Although noted for his extensive use of the color white, Taylor didn't use white as the centerpiece for the room but rather to bring out the lighting and other aspects in the room. Michael Taylor White, his own hue (warmer than plain white), worked to promote the other colors, a source of light and/or a piece of art. White also served to bring light into the room, making it warmer. Taylor would often spend an entire day in a room before designing it. Watching the way the light worked through the room at different points of the day. Only then, when he had a grasp of the light patterns, would he begin to design.

Simplicity was vital to Taylor's style. His famous saying, "When in doubt, throw it out," was a design mantra of sorts. As he stated, "If (a room) is properly put together, it is often more refreshing to have a wall with nothing hanging on it." However, with a simplified design palette the room risked becoming too sparse and this is where Taylor says his use of scale came into play, "When you take things out, you must increase the size of what's left." And so Taylor's famed voluminous sofas and chairs came about.

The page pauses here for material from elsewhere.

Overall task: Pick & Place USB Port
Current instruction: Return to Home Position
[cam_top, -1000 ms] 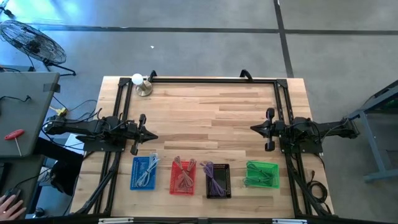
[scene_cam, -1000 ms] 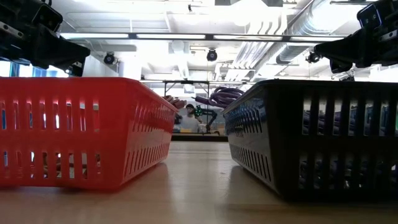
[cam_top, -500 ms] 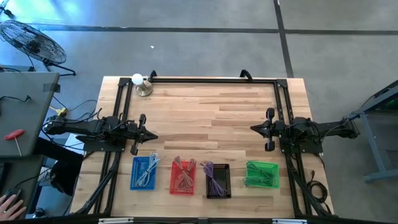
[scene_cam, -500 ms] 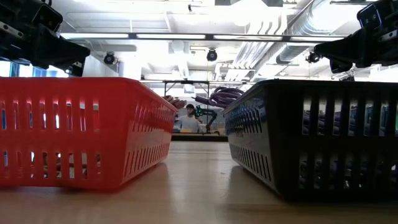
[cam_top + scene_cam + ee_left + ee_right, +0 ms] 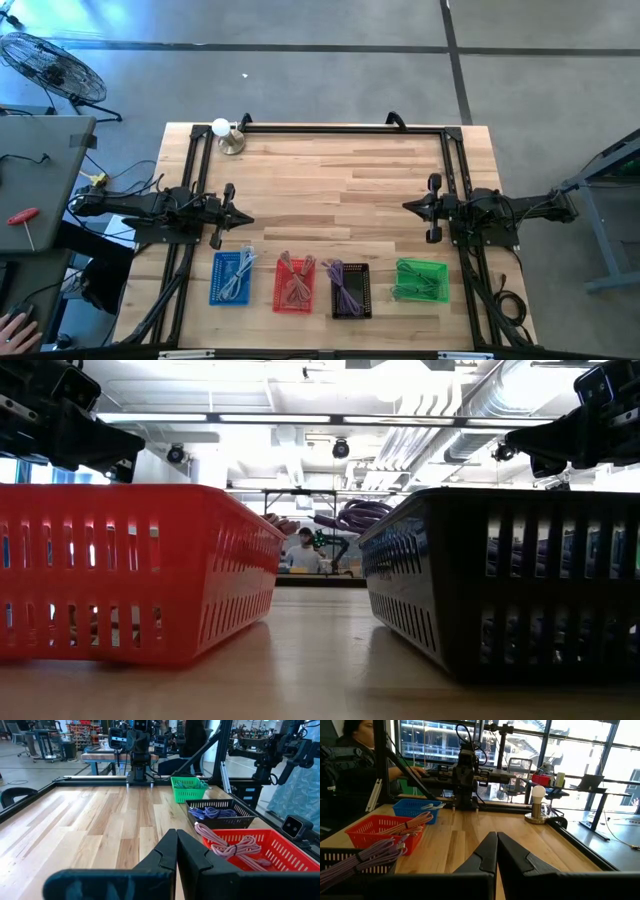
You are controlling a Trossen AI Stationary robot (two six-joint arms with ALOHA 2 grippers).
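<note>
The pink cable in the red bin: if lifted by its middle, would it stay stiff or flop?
Probably floppy: the pink cable lies in loose, curving loops inside the red bin, so its ends would likely dangle. It looks thin, so it is probably light for a gripper.

The butcher-block wooden table (image 5: 330, 180) is pale honey, striped lengthwise with lighter and darker tan planks, and is edged by a black metal frame (image 5: 340, 129). Four bins stand along its near edge. From the left:

- The slotted blue plastic bin (image 5: 216, 296) holds a pale whitish cable (image 5: 236, 278).
- The slotted red plastic bin (image 5: 278, 302) holds a pink cable (image 5: 294, 282).
- The slotted black plastic bin (image 5: 367, 302) holds a violet cable (image 5: 345, 288).
- The slotted green plastic bin (image 5: 442, 266) holds a green cable (image 5: 418, 285).

At the far left corner, a round white bulb (image 5: 220, 127) sits on a brassy metal base (image 5: 233, 145).
</note>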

Finally, and perhaps most radically, Taylor insisted that a room never look perfectly finished. As he wrote in his 1964 essay, "A New Look at Decorating":
The most beautiful rooms are those that retain a feeling of not being quite finished. There is still a place for a painting on that wall, still a chair to be found that will suit that corner...meanwhile the room stays alive, young and growing...(A room) should not be 'too perfect.' Perfection in every detail usually makes a room look studied, formal, rather dull, and even forbidding.

==Legacy==
To this day, Taylor's work informs the design world. Despite passing away more than two decades ago, Taylor has been repeatedly featured in Architectural Digest, most recently in the January 2010 issue. The February 2010 issue of San Francisco magazine's cover feature on up and coming interior designers declared Taylor "the emperor of California Design," and something of a fountainhead for the movement. The next month the San Francisco Chronicle referred to his design of Fleur de Lys restaurant as the "most romantic" in San Francisco.

Famed designer, and one of Architectural Digests "AD100" (their list of the 100 top international architects and interior designers), Suzanne Tucker was Taylor's protégé. In a 2007 interview, Tucker said, "Michael Taylor was undoubtedly my strongest philosophical influence in that he really demonstrated that design can be a mix of eras and styles, color and form, but the most essential aspect is always scale and proportion."

After Taylor's death in 1986, Tucker together with partner, Timothy F. Marks, bought his interior design business, Michael Taylor Interiors, Inc. which has since become Tucker & Marks, Inc.
Paul Weaver acquired 100% of the shares in the furniture company, Michael Taylor Designs, in 1986 and operated it until its sale in 2009. Michael Taylor Designs continues to operate showrooms in San Francisco, Los Angeles, Chicago, Miami and New York.